The Blaster in Question #0001: Falconfire



What’s this? It’s not an action figure? No, today I am kicking off my series of toy blaster reviews. Given my extensive knowledge and collection of Nerf blasters in particular, this seemed like a logical addition to The Figure in Question network. Will it work? Will it be interesting? The answer is a resounding maybe. But enough intro, get into cover and yell “NOT IN THE FACE! NOT IN THE FACE!” because here comes the foam.

Birds. That’s what you think of when talking about accuracy, right? Well the fine folks at Hasbro certainly do, as evidenced by the naming convention used on the Accustrike series of blasters. So let’s kick things off with a look at the smallest blaster in the series thus far, the Falconfire. Caw caw!

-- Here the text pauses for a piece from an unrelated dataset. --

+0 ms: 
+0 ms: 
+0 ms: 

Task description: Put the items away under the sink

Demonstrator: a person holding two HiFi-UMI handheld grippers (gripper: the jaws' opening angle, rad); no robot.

The Falconfire was released right around January 2017 along with its bigger brother, the Alphahawk (caw) as one of the first blasters in the Accustrike series. While neither of these blasters provided much new material in terms of operation, they did usher in the latest in foam dart technology i.e. the Accustrike darts. These darts, in comparison to standard Nerf Elite darts, feature a redesigned tip which is supposed to impart a sort of rifling effect upon the dart as it flies, providing a much more consistent trajectory. Long story short, they work. The inaccuracy of Elite darts beyond maybe 20 feet was a well known gripe in the Nerf community and I have to give props to Hasbro for the solution they came up with. Not only are the new darts a marked improvement over the last generation, but they’re entirely cross compatible with existing Nerf blasters. This point is clearly demonstrated upon inspection of the Falconfire blaster itself. As I mentioned earlier, functionally, the blaster is nothing new. The Falconfire is 13 inches long, 6 inches tall, and 1 1/2 inches wide and is built on the same mechanics as the Sharpfire from the N-Strike line, and the Ionfire from the Modulus line. Admittedly, it’s a little over-complicated of a mechanism for a single shot blaster. Nevertheless, it’s fun to mess with and the breech-loading does lend itself to playing sniper if you’re into that sort of imagination thing. There is also an attachment rail on the underside for accessories. The blaster feels nice and solid in hand. The handle in particular is exceptionally comfortable compared to many other Nerf blasters (I’m looking at you, Modulus). The barrel is largely useless in terms of accuracy but it does fit with the aesthetics of the blaster, and the hole is large enough that it doesn’t detract from the blaster’s performance. I am a fan of Nerf adding sights to their more recent blasters and this holds true for the Falconfire, though they may have gone just a little overboard. I mean, it works, but 3 rear sights and 2 front sights including the great big ring seems a tad much. Maybe that’s just me. Being as simple as it is, jams and malfunctions are extremely rare. Performance is decent but nothing to write home about. It does seem to shoot softer than most of the larger blasters and even some pistols, but for indoor plinking, it serves just fine. The Falconfire comes packed with 6 Accustrike darts and instructions for operation.


I picked up the Falconfire at a Target while I was visiting my boy Ethan. Fun fact, the whole idea for The Blaster in Question has been in the pipeline for quite some time and after some pestering, Ethan convinced me to write up the first review now while I have the blaster in hand. So here we are. Overall, I quite enjoy the Falconfire, despite not being top tier in terms of performance. I especially appreciate the new darts and am excited to see what new releases Nerf will cook up for the series. If they stick with the same naming convention, I’m sure we can all look forward to the Eagleshot, Ospreyblast, Vulture Pew Pew, and BLAM Chickadee.